Set down word for word the lines that begin the entries and run through the line containing "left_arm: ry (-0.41". Give nothing further.

Data extracted from a collection:
★ ★ ★

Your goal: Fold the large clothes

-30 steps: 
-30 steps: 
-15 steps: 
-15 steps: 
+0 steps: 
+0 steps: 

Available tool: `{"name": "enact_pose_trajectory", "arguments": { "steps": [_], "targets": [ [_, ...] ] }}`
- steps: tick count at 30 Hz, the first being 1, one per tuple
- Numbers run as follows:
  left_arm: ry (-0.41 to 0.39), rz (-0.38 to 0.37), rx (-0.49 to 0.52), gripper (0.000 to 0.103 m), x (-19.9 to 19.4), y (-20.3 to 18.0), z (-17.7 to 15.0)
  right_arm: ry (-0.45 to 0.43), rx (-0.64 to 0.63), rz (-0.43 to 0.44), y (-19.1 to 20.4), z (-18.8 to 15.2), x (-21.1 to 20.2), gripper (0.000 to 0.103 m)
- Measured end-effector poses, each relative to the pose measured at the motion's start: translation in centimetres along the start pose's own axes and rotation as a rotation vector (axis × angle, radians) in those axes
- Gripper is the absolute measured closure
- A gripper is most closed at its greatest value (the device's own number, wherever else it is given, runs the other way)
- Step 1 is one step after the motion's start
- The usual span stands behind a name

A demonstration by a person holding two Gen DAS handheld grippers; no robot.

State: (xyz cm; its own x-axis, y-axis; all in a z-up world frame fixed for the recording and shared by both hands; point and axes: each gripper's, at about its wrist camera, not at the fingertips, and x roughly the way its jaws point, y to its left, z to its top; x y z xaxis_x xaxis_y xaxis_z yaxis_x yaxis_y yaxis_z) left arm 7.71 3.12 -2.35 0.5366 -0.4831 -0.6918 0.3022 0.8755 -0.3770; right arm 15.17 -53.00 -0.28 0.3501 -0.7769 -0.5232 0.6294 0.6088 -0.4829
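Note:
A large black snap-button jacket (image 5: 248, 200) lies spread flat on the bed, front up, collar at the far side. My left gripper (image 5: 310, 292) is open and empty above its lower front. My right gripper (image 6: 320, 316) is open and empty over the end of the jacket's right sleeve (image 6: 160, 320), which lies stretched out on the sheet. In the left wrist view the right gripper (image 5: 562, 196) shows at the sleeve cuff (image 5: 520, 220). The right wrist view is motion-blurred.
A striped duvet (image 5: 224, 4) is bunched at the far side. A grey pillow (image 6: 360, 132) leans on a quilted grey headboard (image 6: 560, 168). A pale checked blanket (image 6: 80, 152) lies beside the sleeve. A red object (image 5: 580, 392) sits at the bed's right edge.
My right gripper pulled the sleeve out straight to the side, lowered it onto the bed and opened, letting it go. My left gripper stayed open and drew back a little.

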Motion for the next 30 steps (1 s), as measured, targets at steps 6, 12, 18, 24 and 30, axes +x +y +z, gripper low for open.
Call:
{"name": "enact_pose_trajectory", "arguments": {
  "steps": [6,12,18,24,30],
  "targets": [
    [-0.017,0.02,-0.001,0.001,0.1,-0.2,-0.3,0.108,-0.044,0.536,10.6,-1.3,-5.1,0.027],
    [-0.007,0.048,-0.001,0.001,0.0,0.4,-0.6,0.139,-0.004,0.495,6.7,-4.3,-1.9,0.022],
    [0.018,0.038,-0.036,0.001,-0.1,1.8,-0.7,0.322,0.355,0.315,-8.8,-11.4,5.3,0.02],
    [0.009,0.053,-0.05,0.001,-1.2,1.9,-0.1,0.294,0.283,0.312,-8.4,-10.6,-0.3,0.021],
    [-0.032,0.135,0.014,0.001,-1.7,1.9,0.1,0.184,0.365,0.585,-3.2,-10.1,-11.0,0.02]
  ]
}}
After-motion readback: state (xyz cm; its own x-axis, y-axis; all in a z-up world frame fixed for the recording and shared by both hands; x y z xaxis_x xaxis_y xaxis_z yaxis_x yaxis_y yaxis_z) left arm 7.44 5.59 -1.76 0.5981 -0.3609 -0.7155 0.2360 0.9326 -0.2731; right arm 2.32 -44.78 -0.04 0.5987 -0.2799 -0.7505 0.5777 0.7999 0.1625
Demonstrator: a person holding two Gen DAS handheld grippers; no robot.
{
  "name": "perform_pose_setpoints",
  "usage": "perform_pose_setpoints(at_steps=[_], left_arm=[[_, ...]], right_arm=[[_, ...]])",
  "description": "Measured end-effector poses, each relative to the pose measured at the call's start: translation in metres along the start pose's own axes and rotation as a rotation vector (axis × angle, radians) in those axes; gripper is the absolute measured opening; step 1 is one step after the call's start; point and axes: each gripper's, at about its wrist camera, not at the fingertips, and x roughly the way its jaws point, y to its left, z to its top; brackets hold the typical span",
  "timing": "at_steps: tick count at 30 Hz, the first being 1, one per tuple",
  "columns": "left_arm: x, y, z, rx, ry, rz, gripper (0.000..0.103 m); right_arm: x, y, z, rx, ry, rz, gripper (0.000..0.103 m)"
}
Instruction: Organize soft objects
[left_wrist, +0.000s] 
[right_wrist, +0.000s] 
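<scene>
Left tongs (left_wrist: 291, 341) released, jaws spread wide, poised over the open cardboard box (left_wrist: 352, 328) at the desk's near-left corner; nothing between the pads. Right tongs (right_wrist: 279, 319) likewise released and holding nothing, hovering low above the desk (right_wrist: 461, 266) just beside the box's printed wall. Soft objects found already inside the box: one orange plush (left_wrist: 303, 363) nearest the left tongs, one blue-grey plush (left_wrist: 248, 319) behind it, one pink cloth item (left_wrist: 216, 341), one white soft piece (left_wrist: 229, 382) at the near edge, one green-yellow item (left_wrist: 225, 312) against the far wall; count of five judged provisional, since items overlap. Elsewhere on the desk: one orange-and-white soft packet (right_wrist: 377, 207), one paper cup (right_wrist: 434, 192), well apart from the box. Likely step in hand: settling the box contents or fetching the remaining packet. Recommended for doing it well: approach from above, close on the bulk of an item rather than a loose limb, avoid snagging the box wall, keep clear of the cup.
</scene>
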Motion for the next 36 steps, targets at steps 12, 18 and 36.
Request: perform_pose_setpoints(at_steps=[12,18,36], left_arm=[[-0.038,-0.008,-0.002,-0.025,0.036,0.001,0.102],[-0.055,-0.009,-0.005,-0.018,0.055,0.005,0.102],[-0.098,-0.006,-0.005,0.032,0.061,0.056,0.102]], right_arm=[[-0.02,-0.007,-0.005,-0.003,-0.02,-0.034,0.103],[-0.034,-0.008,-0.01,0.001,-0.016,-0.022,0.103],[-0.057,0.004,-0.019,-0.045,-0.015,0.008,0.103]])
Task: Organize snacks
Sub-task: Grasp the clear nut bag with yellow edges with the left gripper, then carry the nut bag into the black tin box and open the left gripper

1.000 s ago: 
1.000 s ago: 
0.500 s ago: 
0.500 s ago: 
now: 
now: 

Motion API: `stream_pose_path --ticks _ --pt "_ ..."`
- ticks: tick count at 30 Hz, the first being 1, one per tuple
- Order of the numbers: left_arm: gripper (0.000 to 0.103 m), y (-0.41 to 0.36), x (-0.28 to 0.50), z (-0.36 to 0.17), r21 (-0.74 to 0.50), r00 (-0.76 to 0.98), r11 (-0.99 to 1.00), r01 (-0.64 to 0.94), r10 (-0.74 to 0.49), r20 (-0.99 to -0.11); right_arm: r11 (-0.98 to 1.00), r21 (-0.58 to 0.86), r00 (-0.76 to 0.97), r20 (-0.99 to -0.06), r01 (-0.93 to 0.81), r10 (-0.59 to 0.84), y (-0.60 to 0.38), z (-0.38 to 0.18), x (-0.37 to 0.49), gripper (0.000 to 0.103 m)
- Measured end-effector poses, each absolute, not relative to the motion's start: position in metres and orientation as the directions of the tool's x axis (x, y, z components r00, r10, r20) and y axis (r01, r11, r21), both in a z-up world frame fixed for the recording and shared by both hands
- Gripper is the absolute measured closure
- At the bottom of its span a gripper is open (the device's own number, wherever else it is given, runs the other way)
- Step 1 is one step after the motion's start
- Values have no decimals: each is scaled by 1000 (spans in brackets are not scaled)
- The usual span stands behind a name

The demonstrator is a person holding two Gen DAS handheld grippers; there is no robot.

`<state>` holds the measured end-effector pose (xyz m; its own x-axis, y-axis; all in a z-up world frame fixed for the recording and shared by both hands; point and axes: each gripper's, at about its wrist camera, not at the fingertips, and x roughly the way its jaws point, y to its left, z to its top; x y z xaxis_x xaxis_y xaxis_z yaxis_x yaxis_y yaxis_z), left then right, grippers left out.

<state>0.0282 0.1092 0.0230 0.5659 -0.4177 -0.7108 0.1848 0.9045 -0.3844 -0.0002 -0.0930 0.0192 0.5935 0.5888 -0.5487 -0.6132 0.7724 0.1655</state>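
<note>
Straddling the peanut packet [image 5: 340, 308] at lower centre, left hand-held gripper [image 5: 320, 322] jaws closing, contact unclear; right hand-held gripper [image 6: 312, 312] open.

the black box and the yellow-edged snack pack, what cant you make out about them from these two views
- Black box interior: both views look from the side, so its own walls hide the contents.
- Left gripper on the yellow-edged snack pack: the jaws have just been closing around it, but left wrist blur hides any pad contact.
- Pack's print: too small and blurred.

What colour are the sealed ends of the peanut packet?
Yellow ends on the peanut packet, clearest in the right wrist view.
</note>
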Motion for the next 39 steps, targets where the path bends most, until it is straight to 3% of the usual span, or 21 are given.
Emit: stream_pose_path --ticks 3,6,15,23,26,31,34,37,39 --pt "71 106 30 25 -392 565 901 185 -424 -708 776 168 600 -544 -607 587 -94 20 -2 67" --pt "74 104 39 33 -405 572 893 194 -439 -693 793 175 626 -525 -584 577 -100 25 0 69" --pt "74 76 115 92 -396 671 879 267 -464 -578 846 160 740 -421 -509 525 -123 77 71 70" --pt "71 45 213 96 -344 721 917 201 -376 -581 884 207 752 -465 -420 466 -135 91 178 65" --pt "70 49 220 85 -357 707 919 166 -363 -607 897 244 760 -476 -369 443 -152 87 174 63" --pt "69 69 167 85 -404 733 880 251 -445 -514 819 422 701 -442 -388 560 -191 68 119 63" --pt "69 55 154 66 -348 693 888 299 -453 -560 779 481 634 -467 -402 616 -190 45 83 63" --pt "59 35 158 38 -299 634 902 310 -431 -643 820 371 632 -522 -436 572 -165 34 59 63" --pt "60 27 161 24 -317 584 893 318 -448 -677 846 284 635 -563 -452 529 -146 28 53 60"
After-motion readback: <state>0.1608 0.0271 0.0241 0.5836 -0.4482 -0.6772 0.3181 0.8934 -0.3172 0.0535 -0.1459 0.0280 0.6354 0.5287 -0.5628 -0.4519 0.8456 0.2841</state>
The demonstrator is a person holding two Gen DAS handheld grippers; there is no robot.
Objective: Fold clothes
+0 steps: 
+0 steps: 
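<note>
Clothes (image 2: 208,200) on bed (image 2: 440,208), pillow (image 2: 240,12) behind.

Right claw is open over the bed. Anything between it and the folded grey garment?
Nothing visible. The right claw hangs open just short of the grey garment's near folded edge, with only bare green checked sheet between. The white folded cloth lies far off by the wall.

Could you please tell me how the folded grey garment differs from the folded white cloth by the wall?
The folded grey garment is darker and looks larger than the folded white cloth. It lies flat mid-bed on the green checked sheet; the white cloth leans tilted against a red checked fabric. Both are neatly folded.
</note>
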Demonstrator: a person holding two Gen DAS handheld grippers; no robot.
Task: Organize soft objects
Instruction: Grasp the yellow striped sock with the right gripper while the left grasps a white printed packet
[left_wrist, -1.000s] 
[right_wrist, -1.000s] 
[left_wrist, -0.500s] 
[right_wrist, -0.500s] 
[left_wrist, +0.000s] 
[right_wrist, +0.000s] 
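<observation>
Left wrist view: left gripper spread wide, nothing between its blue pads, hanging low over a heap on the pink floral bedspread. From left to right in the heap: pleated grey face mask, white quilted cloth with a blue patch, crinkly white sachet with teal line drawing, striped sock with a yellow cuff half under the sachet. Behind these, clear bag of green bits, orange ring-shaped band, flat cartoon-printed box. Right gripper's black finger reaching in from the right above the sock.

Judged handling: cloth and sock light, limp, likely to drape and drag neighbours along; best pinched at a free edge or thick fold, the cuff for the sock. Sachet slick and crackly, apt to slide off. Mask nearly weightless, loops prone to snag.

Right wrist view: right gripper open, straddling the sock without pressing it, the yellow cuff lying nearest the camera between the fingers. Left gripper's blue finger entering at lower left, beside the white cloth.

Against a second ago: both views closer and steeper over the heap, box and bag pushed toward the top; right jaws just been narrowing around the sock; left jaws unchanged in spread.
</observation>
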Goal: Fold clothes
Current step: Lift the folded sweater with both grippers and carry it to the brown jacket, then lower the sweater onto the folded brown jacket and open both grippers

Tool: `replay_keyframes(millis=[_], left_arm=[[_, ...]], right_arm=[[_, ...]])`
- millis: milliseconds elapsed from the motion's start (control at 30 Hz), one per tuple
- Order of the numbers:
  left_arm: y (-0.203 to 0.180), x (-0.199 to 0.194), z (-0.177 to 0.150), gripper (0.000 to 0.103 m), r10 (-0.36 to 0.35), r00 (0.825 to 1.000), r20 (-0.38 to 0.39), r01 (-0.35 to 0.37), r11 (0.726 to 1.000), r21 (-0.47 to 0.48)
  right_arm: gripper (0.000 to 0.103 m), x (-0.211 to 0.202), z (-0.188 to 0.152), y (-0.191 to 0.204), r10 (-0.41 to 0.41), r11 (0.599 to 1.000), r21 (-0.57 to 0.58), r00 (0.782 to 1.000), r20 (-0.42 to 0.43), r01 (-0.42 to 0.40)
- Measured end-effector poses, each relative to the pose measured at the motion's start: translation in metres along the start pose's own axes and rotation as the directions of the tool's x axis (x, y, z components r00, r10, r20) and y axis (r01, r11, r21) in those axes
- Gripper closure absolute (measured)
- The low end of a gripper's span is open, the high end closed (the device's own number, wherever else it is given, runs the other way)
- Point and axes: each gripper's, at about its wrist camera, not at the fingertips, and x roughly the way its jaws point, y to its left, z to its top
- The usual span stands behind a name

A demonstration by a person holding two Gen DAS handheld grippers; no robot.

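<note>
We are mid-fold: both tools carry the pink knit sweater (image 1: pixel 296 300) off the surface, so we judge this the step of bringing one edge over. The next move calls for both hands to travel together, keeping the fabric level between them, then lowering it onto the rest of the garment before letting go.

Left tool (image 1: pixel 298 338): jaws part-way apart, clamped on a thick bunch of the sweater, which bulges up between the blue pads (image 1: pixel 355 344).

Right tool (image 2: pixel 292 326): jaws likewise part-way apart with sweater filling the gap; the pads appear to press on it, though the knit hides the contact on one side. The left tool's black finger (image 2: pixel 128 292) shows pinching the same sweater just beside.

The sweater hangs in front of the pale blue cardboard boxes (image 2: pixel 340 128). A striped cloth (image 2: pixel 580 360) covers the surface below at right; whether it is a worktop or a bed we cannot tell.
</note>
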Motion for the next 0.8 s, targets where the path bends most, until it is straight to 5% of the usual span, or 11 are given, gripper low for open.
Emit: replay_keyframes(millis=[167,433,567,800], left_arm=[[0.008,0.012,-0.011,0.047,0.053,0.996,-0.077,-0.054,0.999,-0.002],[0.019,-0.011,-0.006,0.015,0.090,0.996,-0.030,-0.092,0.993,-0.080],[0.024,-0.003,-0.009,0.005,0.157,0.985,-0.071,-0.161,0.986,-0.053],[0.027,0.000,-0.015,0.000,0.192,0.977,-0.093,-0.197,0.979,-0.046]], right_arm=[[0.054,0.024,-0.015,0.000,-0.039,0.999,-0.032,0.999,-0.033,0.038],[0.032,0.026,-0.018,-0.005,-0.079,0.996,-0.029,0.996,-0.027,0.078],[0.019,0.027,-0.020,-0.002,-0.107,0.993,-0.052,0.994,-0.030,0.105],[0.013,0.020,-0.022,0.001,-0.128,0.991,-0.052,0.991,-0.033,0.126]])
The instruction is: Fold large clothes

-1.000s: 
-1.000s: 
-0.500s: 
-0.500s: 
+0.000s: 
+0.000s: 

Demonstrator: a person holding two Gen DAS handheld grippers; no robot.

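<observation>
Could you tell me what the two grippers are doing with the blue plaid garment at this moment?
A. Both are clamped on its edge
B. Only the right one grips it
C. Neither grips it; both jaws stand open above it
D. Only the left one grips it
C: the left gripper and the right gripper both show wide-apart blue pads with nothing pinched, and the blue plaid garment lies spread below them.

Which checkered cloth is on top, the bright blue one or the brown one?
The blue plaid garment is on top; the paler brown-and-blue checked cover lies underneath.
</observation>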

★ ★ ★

*Answer section*.
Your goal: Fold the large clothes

-30 steps: 
-30 steps: 
-15 steps: 
-15 steps: 
+0 steps: 
+0 steps: 

Available tool: `{"name": "enact_pose_trajectory", "arguments": { "steps": [_], "targets": [ [_, ...] ] }}`
- steps: tick count at 30 Hz, the first being 1, one per tuple
- Numbers run as follows:
  left_arm: ry (-0.41 to 0.39), rz (-0.38 to 0.37), rx (-0.49 to 0.52), gripper (0.000 to 0.103 m), x (-19.9 to 19.4), y (-20.3 to 18.0), z (-17.7 to 15.0)

The answer given above is complete.